I'm picking up the tub tomorrow and dropping it right on the frame.  Wish me luck.

frenchyd
frenchyd HalfDork
9/18/17 1:03 p.m.

In reply to JoeTR6 :I've done both  paid for sand blasting and done my own  

you need a monster big air compressor to do a decent job and need to select the right abrasive media  

plus the equipment you wear is heavy and hot and nasty plus you'll need a great respirator or fresh air supply or risk lung disease unpleasant to work in  Not to mention it takes a really long time to do a perfect job  

as far as removing blasting media (sand  in most cases) the only way is mount the parts on a rotisserie and use pressurized air to blast and a good shop vac to suck 

then leave it for a day or so and go at it again  you'll get 90% of it the first time 90% of the remaining the second time 9o % etc etc  in other words spend a week and there will still be a few grains of sand left  

 

JoeTR6
JoeTR6 HalfDork
9/19/17 6:58 p.m.

I stopped by after work to get the body ready to lift onto the frame.  I didn't have a spotter to help guide the shell down, so didn't think it wise to attempt a landing on the frame.  The balance with the new lift cables is really good and it only touches the paint where the bottom door hinge mounts, so it was worth the $30 in hardware.

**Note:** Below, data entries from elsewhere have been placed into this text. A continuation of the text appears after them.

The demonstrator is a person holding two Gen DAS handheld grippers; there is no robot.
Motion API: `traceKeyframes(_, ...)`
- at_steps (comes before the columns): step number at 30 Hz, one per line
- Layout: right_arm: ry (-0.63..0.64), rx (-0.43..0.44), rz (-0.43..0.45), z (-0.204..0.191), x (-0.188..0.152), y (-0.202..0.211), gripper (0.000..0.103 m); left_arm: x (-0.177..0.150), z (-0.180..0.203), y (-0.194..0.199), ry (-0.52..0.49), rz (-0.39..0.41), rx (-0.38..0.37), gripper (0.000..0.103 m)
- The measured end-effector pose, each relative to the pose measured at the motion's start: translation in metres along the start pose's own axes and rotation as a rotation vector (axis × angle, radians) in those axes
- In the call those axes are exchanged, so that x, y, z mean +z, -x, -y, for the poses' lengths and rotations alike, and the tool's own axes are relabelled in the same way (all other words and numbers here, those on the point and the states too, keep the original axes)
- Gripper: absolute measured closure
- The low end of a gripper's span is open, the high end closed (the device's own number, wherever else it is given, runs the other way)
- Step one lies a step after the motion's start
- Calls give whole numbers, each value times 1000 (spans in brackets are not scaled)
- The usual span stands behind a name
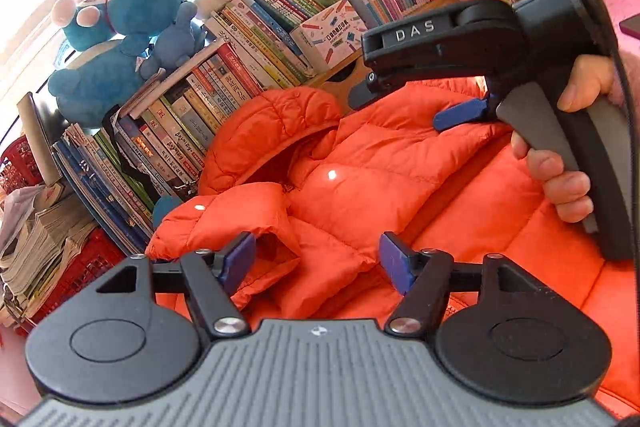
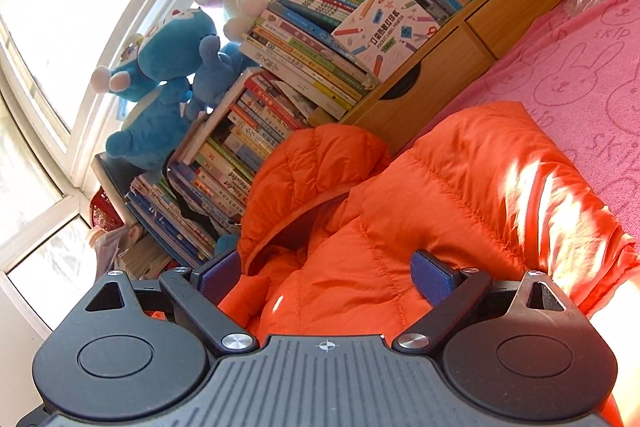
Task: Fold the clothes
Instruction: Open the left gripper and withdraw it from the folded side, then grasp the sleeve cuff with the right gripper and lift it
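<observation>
An orange puffy hooded jacket [image 1: 400, 167] [image 2: 460, 195] lies on a pink rabbit-print bed cover [image 2: 580, 75], its hood [image 1: 272, 131] [image 2: 316, 163] toward the books. One sleeve [image 1: 224, 223] is folded across the front, with its cuff just ahead of my left gripper [image 1: 316, 261]. That gripper is open, and its blue pads [image 1: 396, 263] stand apart over the cuff without pressing it. My right gripper [image 2: 326, 283] [image 1: 412, 105] is open low over the jacket's shoulder, with fabric bulging between its wide pads [image 2: 434, 283]. A hand [image 1: 568, 183] holds its handle.
Stacked and leaning books [image 1: 248, 39] [image 2: 280, 107] crowd the far side right behind the hood. Plush toys [image 1: 120, 39] [image 2: 160, 67] sit on them by the window. A wooden drawer unit [image 2: 460, 67] stands at the back right, and a red basket [image 1: 80, 267] with papers at the left.
</observation>
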State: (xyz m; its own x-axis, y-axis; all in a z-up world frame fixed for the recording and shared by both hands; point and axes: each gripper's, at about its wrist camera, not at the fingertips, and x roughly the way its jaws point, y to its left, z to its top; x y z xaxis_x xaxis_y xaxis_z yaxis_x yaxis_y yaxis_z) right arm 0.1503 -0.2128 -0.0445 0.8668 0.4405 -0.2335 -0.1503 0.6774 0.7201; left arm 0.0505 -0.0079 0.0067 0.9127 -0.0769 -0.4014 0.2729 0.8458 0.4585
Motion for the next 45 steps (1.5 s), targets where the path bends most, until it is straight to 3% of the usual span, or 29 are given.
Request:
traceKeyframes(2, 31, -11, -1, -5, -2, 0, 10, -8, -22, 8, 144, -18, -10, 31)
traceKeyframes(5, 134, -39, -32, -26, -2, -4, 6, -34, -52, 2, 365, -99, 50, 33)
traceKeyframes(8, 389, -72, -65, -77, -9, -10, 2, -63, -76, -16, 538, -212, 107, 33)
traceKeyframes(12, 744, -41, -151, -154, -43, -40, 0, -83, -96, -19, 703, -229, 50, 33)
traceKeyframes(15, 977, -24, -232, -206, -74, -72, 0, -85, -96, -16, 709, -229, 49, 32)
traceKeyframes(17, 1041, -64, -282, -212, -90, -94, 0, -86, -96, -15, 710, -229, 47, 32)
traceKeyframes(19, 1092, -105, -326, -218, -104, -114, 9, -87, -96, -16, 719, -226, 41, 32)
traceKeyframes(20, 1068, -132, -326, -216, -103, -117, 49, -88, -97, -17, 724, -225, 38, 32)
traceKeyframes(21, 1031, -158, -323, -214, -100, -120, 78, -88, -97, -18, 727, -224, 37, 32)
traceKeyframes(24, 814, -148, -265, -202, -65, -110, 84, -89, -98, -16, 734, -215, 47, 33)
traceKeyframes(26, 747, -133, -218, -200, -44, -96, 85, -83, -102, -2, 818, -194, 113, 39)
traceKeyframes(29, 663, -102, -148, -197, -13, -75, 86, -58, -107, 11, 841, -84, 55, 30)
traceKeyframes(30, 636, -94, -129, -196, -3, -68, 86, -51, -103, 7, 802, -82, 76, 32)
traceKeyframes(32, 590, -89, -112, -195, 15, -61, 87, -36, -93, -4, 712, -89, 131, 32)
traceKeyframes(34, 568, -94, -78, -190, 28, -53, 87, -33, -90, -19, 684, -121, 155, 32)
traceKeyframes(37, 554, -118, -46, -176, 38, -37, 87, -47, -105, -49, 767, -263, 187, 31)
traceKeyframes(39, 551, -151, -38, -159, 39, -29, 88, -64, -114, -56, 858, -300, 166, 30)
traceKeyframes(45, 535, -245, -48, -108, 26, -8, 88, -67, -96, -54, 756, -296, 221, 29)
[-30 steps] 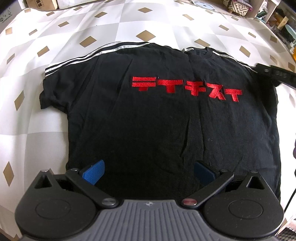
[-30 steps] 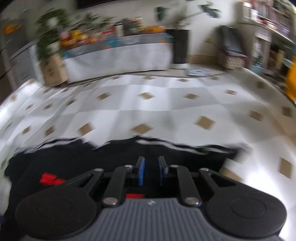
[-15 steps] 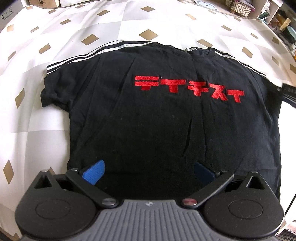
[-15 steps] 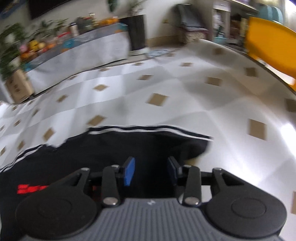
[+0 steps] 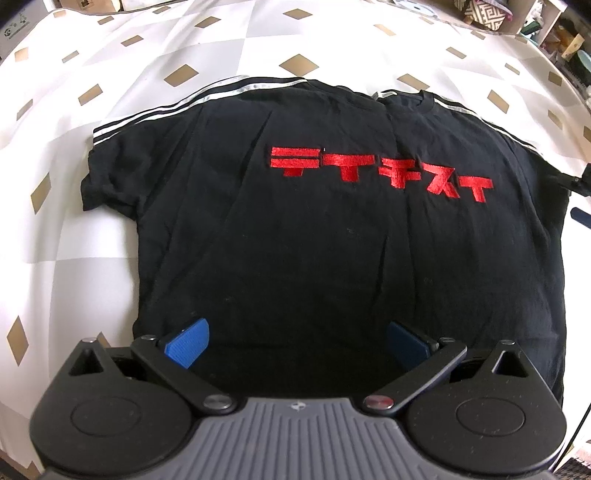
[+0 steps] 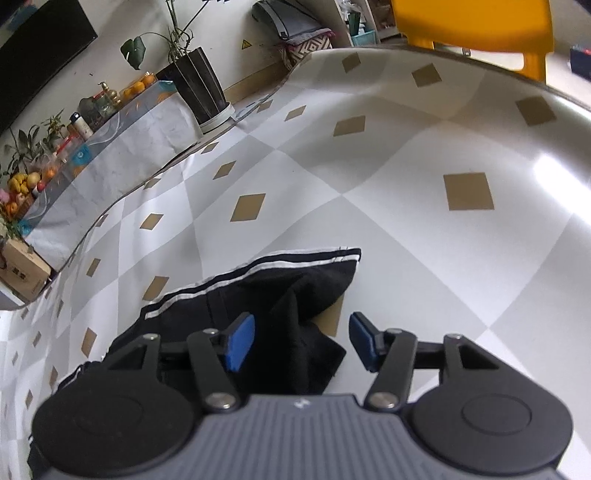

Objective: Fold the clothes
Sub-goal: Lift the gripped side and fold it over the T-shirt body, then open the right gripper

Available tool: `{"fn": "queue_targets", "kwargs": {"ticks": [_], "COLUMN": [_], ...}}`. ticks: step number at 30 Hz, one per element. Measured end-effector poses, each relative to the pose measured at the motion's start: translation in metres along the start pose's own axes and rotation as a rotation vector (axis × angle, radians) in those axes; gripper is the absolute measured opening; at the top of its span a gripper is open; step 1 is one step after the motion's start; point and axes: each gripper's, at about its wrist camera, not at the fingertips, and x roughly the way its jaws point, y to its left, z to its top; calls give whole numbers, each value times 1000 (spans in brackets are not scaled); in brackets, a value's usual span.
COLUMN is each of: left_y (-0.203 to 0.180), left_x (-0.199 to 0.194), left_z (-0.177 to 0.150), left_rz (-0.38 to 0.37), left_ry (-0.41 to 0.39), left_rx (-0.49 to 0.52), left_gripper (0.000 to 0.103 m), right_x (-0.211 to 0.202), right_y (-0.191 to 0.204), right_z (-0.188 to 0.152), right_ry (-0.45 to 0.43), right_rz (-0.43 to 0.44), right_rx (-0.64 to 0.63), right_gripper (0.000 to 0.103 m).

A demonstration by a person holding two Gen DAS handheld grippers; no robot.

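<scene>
A black T-shirt (image 5: 332, 251) with red lettering and white shoulder stripes lies flat, front up, on the patterned tablecloth (image 5: 55, 240). My left gripper (image 5: 295, 345) hovers over its bottom hem, wide open, with nothing between the blue pads. In the right wrist view, the shirt's striped right sleeve (image 6: 295, 280) lies rumpled just ahead of my right gripper (image 6: 301, 341). Its jaws are opening; a fold of sleeve lies between the pads, and they do not press on it. The right gripper's tip (image 5: 580, 184) shows at the left wrist view's right edge.
The cloth-covered table (image 6: 406, 184) stretches well beyond the sleeve. A yellow chair (image 6: 472, 26) stands past its far edge. A potted plant (image 6: 199, 85) and a side table with fruit and bottles (image 6: 92, 118) line the wall.
My right gripper swung rightward to the sleeve and rolled, and its jaws went from nearly shut to apart. The left gripper and the shirt body stayed put.
</scene>
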Motion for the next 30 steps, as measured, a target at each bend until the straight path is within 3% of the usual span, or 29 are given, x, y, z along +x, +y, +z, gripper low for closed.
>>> {"fn": "queue_targets", "kwargs": {"ticks": [5, 10, 13, 30], "left_y": [0, 1, 2, 2], "left_x": [3, 6, 8, 7], "left_z": [-1, -1, -1, -3], "left_rz": [5, 9, 5, -2], "left_ry": [5, 13, 19, 26], "left_rx": [1, 2, -5, -5], "left_gripper": [103, 103, 103, 103], "right_x": [8, 12, 11, -7], "right_y": [2, 7, 11, 76], "right_z": [-3, -6, -5, -10], "right_ry": [7, -3, -10, -72], "right_rz": [16, 19, 24, 76], "right_rx": [10, -6, -17, -288], "right_gripper": [52, 18, 7, 5]}}
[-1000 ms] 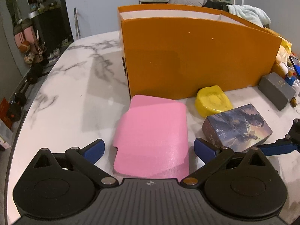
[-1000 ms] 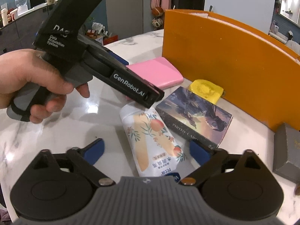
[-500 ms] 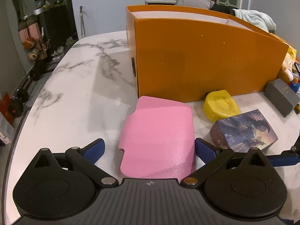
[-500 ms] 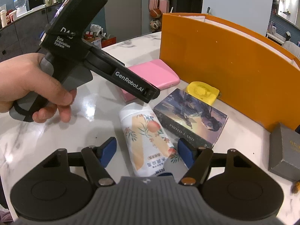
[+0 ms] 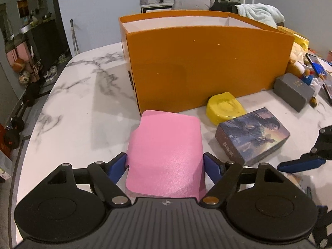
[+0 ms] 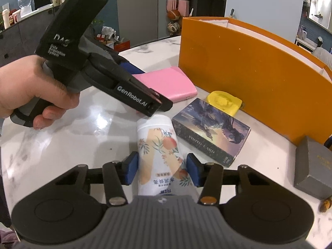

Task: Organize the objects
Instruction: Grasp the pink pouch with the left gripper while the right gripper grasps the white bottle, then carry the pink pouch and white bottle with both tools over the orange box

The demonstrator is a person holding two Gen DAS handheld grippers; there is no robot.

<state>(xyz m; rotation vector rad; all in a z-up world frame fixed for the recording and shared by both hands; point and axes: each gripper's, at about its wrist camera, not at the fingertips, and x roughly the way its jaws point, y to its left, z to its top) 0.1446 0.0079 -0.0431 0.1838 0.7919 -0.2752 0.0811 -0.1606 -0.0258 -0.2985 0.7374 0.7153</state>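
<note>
Pink pouch (image 5: 166, 151): flat, matte, rounded corners, lying on the marble tabletop (image 5: 83, 103) just in front of the orange box (image 5: 207, 66), near that box's left corner. Looks light and slightly pliant; likely to sag if held by one end, so a grip across its narrow width at the near end suits it. Left tool (image 5: 165, 164) has its blue pads touching both long edges there, clamped on the pouch as far as the view shows.

White tube (image 6: 160, 155), printed with peaches, lies on its side beside the photo card box (image 6: 211, 130). Round, smooth, probably light and inclined to roll or slip; hold mid-body. Right tool (image 6: 161, 171) straddles it, pads at or just off the sides; contact uncertain.

Yellow dish (image 5: 225, 108) sits against the box wall.
</note>
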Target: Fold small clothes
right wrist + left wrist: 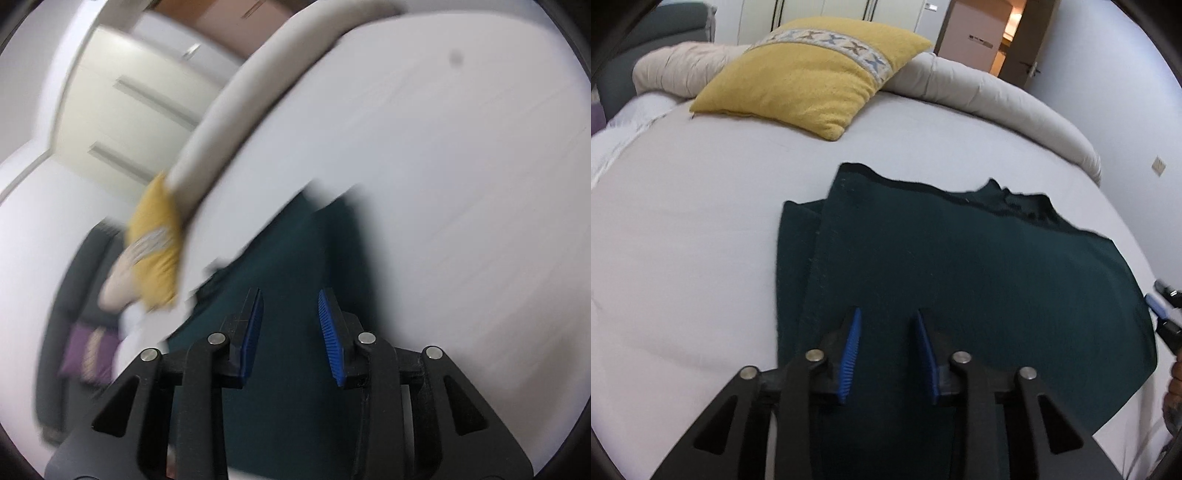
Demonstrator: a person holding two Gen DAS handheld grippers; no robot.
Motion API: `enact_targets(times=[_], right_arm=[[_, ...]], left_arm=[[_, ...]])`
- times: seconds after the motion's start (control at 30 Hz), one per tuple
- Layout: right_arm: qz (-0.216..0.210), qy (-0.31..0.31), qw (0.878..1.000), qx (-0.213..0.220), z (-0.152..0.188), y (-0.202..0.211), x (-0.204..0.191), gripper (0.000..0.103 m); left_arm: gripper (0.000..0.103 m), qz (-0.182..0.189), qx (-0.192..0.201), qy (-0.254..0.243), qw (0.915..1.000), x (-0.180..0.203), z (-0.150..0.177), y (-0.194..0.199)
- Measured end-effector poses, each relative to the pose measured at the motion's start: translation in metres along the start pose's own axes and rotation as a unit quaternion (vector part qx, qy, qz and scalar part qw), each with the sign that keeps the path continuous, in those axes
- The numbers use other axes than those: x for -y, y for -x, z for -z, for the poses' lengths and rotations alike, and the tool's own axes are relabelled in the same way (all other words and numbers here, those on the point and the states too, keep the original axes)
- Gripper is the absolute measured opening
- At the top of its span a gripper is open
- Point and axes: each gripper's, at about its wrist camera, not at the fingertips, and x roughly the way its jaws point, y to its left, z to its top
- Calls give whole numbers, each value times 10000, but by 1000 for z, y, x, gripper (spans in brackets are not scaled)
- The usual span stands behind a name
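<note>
Lying partly folded on the pale bed sheet [701,229], the dark green garment [960,273] sits toward the near edge of the bed, well apart from the yellow cushion [809,81] and the rolled beige duvet [997,99] along the far edge. It looks like a soft, fairly thick knit or fleece: light, limp, not fragile, and likely to sag and drag rather than keep its shape, so its matte nap should give the ribbed pads good purchase. One side already shows a doubled layer with a long fold line, and the far hem is uneven and rumpled. A sensible hold would be at the near corners or along the near hem, pinching all the layers together so the lower one does not slip out. The left gripper [888,317] hovers over the near part of the cloth, its blue pads [851,350] standing partly apart with nothing pinched between them. The right gripper [290,295], seen through a blurred view, is likewise partly spread above the cloth's side edge, gripping nothing; whether its tips graze the fabric cannot be told.
</note>
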Motion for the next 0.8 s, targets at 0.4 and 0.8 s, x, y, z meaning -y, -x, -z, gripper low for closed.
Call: enact_targets(times=[0.4, 0.8], right_arm=[[-665, 996, 9692, -2154, 141, -128, -102, 29], [-575, 49, 9920, -1119, 84, -52, -14, 28]], left_arm=[[40, -372, -12, -319, 9988, 12, 11, -1], [40, -385, 46, -380, 9985, 14, 13, -2]])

The hood and trunk lid go to the painter tomorrow.

JoeTR6
JoeTR6 HalfDork
9/22/17 7:03 p.m.

I'm on vacation next week, so have some time to contemplate the latest decision.

I've decided to put the fuel pump in the tank.  One kit gives me an in-tank windage tray, fuel pump mount, and return port all in one easy to seal hole.  It also cools the pump.  I just need to add a high-pressure filter mounted vertically on the supply line next to the tank and a vapor return line.  The question is where to add the vapor return.  The left side frame rail is rather crowded, and the lines are somewhat tight going through the rear gearbox mount.  I could easily run the plastic vapor return down the right rail. but it's fairly close to the exhaust.  Even worse if I move the fuel return line to that side, but doing so would eliminate some potential rubbing issues.  Whatever I do, the extra line is going through the factory hole on the right side of the tub that is normally just blocked with a rubber plug.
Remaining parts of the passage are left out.